Now I'm the first to admit, I'm not sure if it's really lock-free or just looks that way. The basic mechanism of operation is message passing. When a node is removing, and the node previous to it is also removing, it will wait for a message. If the node to next to it is removing, it will send a message. These messages allow the threads to correctly restructure the list.
This mechanism is also used to insert nodes, though in this case it is assumed the previous node will not be removing, so only the next node will need a message. It is a safe assumption, I think, because if a thread is inserting, it must have control of the node it is inserting after. If it doesn't, then something else could remove that node, and you get a reference to an undefined space. I assume the programmer is smart enough to avoid this kind of fundamental error. An easy way to do this is to make sure you have an iterator attached to the reference node, which I will now discuss.

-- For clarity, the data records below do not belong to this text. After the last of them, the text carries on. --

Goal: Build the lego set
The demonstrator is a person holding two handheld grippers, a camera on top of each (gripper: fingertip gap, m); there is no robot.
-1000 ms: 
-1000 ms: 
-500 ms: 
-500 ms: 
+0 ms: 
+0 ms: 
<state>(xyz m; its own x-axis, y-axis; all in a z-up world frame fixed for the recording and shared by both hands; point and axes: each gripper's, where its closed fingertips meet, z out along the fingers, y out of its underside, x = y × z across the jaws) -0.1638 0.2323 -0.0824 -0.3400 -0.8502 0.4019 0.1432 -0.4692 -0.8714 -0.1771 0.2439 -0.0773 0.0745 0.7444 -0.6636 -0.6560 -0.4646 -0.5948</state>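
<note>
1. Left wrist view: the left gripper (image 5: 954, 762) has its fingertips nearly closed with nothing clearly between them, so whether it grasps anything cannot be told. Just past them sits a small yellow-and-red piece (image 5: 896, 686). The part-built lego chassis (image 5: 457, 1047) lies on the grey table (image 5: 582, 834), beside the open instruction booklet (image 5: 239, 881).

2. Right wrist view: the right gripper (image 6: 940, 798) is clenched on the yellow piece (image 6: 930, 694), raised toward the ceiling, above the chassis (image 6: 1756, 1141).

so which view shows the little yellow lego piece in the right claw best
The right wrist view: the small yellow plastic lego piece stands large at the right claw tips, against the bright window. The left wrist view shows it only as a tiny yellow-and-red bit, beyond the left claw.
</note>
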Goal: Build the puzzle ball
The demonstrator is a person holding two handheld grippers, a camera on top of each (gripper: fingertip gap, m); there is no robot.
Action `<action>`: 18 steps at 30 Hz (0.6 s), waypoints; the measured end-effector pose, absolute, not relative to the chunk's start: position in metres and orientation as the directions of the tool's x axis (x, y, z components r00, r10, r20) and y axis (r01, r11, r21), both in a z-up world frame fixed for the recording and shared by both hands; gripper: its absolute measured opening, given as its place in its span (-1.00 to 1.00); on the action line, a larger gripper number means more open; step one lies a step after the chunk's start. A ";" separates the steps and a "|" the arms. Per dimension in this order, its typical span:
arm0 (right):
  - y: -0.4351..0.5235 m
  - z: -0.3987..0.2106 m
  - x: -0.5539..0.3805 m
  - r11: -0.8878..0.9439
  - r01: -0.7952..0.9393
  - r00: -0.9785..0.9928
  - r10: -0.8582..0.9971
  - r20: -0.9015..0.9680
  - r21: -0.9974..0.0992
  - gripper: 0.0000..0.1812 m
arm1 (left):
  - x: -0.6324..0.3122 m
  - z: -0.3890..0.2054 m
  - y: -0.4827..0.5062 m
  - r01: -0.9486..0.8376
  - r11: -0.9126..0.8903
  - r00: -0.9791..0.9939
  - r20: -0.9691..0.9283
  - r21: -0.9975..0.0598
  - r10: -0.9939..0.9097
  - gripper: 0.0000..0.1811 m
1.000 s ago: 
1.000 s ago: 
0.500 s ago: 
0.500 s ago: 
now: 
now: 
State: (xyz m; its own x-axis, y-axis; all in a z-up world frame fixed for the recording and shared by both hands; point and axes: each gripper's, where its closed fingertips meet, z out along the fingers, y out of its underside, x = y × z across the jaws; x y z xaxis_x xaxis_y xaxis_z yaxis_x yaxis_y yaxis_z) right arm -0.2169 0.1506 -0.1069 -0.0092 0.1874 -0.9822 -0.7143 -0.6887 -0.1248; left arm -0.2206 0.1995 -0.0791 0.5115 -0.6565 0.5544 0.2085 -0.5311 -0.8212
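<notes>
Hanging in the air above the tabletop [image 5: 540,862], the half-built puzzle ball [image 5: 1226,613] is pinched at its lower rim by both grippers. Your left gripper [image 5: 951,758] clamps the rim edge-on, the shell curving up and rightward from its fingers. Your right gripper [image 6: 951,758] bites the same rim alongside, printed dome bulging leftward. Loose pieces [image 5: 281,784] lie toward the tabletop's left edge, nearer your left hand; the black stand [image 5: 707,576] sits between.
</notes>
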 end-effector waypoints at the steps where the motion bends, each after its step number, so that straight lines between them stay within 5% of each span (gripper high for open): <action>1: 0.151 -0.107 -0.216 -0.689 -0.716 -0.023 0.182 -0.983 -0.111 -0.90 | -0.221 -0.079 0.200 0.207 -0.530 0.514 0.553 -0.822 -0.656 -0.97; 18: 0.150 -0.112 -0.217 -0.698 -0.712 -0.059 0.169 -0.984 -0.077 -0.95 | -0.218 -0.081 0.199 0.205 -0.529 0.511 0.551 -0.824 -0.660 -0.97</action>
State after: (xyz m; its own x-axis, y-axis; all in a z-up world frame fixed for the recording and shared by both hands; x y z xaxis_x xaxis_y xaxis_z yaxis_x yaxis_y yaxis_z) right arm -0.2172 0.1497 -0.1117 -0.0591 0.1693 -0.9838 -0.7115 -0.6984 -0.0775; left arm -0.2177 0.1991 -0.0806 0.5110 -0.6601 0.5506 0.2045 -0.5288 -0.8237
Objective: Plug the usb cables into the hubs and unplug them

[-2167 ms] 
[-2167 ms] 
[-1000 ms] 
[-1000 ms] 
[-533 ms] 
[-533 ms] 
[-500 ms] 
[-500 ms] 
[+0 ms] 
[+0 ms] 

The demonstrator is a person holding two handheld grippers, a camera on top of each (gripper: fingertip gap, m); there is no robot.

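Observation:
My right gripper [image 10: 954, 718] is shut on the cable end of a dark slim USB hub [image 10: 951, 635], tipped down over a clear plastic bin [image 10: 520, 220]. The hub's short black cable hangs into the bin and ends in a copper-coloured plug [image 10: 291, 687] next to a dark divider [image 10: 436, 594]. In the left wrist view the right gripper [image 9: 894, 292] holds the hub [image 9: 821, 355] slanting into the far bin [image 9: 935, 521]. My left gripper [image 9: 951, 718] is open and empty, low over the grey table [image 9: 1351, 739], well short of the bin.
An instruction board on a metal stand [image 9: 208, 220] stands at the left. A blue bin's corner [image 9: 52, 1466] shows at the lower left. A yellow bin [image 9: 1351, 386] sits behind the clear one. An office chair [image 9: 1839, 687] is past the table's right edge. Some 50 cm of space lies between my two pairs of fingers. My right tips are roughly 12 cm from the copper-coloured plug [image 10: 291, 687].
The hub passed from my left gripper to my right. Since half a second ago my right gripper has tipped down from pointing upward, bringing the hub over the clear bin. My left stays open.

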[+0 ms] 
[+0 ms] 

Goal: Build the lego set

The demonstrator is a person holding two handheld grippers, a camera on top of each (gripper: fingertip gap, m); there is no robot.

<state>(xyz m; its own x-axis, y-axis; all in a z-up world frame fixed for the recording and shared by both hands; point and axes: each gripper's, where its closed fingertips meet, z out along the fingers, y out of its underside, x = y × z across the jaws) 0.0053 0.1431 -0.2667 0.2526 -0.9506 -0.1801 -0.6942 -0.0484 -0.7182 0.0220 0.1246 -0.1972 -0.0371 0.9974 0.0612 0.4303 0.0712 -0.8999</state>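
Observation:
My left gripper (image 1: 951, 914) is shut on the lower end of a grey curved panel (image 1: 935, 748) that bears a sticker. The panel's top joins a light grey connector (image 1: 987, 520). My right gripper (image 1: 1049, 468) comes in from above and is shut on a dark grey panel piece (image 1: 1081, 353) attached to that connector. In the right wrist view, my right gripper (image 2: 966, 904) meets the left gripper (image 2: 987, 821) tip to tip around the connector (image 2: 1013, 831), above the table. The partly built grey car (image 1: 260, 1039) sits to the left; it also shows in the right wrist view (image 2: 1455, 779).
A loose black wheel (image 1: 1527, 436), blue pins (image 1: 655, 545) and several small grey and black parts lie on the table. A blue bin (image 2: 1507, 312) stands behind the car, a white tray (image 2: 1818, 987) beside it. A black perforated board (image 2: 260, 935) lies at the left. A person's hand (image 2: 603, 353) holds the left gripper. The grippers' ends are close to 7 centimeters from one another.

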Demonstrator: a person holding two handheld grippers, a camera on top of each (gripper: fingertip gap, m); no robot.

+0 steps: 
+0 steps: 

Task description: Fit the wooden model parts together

Iterator traversal is achieved by having the iterators insert themselves into the list, and sort-of "stack" on top of their current data node. This means you can start iterating from any node a thread has control of. The aforementioned message passing mechanism can also tell if a node is data or iterator, and act appropriately. This includes blocking the removal of data nodes with iterators attached, which means you can safely insert from them.
Note that inserting nodes and starting iterators at the start of the list is enabled by the use of a "virtual" node representing a node just before the start of the list.
To be clear, I have not rigorously proved the correctness of this code, but my testing has not revealed any problems (mind you this is only on a dual core system). This is mainly because I don't have the formal knowledge required to perform such a proof. However, after countless hours of informal analysis (i.e. thinking), I don't believe there are any errors.
Also, there are performance issues with the various wait loops. Specifically, they should spin a certain number of times before yielding, if they ever yield at all. However, I again don't know what strategy to use to balance the spin counts for optimal performance. It probably depends on the current usage too, so perhaps some dynamic system should be used. In my testing, using a load balancing algorithm between the threads worked very well, but I don't think that's an ideal solution. I'm not sure how to go about this exactly.
Finally, I could probably add reverse traversal too. I don't see any obvious problems with it, but I just haven't bothered to yet. Same for insertion previous to a node. However, for my purposes (the as yet unfinished concurrent garbage collector), these operations are unnecessary.
Let me know what you think. The code is well commented. I may also post it on github or some similar service eventually. What would you recommend?